Don't you forget to cp /etc/init.d/net.eth0 to /etc/init.d/net.eth1, since you won't have a launch script for the eth1 interface until you do so  :Smile: 

Now, I just had to /etc/init.d/net.eth1 start, and after a while, I was here reporting my success  without any wires  :Very Happy: 

PD: I know my WEP key is up there. I don't give a shit, if you're manually configuring your wireless network interface, I'm sure it would take you five minutes to crak it up anyway  :Very Happy: 

regards

----------

## ghrueff

Your solution worked great.  Thank-you.

I had the exact same problem only a different broadcom card and it is working.

06:00.0 Network controller: Broadcom Corporation Device 4353 (rev 01)
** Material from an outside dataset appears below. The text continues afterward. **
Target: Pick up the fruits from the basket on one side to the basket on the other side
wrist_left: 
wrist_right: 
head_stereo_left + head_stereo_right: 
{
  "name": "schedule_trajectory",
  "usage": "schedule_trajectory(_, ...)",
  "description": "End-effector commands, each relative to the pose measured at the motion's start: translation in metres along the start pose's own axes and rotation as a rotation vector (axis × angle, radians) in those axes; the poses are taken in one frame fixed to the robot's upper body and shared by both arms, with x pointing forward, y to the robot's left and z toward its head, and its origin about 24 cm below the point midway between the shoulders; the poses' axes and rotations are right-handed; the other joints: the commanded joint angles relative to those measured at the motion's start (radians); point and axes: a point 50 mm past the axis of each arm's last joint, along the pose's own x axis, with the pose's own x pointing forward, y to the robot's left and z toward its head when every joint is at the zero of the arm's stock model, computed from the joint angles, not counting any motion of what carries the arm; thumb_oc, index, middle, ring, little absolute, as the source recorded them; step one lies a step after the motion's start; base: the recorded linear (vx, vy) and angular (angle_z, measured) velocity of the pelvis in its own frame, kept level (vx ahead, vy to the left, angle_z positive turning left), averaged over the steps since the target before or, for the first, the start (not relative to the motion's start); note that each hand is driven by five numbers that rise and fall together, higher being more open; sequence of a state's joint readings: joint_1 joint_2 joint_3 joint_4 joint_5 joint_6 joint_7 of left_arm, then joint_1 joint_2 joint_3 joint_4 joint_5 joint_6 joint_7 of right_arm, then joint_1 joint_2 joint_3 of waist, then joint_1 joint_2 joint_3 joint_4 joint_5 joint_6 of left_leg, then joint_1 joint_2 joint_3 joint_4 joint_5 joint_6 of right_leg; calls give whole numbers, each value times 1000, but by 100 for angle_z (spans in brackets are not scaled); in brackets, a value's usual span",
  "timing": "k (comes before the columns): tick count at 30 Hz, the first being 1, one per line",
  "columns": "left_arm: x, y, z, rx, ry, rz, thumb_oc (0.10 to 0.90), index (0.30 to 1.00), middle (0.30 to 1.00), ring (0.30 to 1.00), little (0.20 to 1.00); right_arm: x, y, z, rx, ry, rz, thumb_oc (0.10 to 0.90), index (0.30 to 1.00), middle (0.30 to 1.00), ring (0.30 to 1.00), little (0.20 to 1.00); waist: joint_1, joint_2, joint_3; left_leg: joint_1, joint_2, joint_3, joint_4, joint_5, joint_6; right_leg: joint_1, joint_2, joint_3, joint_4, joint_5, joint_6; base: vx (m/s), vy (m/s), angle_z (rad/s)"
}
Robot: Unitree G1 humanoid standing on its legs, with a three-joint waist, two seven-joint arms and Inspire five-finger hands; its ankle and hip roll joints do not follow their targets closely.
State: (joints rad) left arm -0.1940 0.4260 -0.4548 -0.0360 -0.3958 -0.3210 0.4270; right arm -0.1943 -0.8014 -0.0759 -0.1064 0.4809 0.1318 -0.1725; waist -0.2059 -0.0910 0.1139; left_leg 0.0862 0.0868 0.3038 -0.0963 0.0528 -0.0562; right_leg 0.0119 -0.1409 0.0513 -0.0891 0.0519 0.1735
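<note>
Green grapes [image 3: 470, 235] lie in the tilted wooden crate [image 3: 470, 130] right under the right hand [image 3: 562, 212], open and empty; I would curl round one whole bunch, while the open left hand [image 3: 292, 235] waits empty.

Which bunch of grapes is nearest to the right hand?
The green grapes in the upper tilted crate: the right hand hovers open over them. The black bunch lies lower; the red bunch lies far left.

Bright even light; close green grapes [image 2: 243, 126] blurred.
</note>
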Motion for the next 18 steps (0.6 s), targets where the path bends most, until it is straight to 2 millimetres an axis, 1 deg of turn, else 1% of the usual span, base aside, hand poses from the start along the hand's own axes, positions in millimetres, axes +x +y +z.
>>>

The only thing I had to do was convert my passphrase into a hexadecimal key.  This is very easy with python...

$ python

>>> import binascii

>>> binascii.hexlify("yourpassphrase")

'hexkeyhere'

>>> quit()

or you can do it manually with...

$ man ascii

----------

## el_Salmon

It works for me too in my Apple Mac mini. Thank you very much!

----------

## ringosc

I'm on 2.6.37-r1, finally got it working. 

thanks a lot  :Smile: 

----------